There is bipartisan consensus in the United States that Iran should not be allowed to build a nuclear bomb. A nuclear-armed Iran under the present regime will inevitably grow bolder in pursuing traditional Iranian hegemonic ambitions in the Middle East as well as the ideological mission of spreading its version of Islamic fundamentalism. It will be freer to take aggressive action against neighbors, especially by supporting terrorist groups, knowing that the United States will be wary of confronting a nuclear power. The resulting combination of increased Iranian ambition and the loss of confidence in American resolve will force Iran’s neighbors either to accommodate Tehran’s rising power or to build nuclear weapons themselves to safeguard their own security and independence. Given Sunni fears of a Shia bomb, the latter option seems likeliest, which would mean a new, many-sided nuclear arms race in the world’s most unstable region.

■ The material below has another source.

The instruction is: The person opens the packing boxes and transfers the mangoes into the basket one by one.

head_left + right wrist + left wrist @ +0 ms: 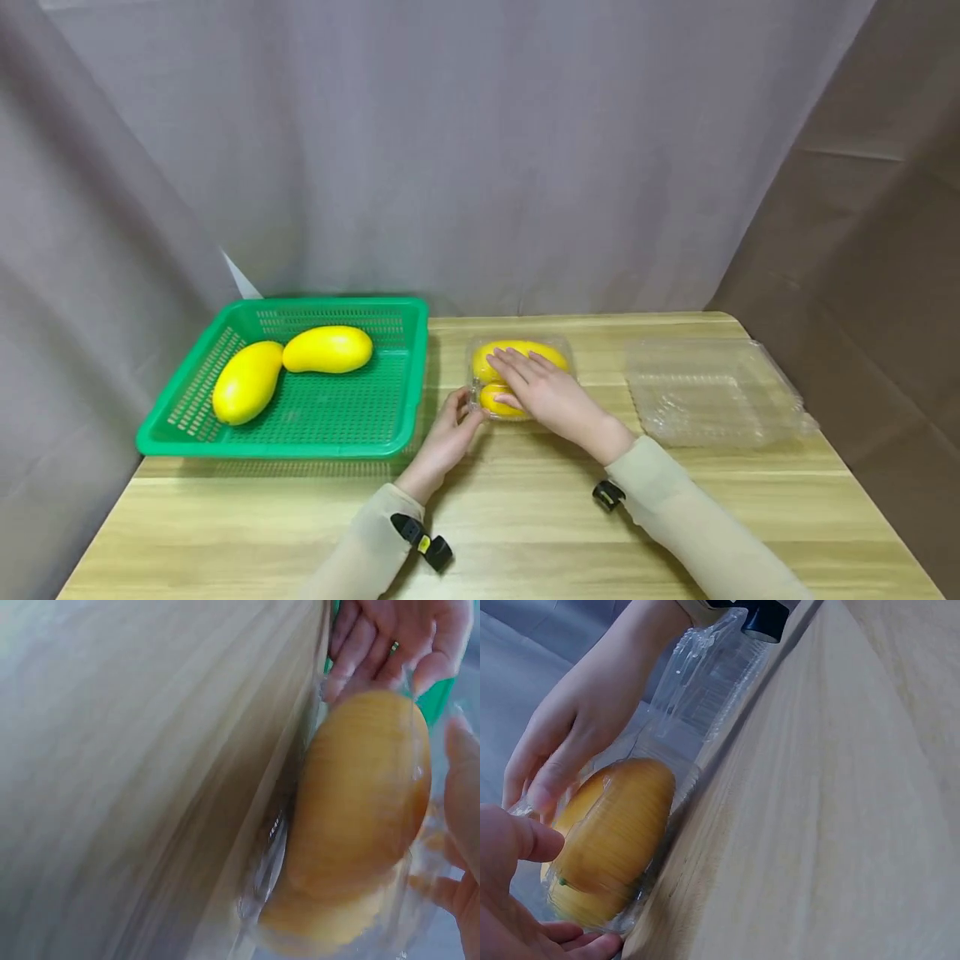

It is not enough to ask whether there are enormous risks and dangers in taking military action before this sequence of events unfolds. There are. But history teaches that the choice is often not between war and no war. Even if the United States chooses not to take military action in the coming years, it might well have to fight later under even more disadvantageous circumstances. The best way of avoiding war is to create a credible threat of military action and then proceed with steps that could produce a peaceful resolution of the crisis–vigorous international diplomacy and stronger sanctions. But the military option needs to be viable–not least because, as the recent hostage crisis involving British sailors makes clear, Iran itself may start a war.

Robert Kagan is a contributing editor at The New Republic and the author of Dangerous Nation: America’s Place in the World from its Earliest Days to the Dawn of the Twentieth Century.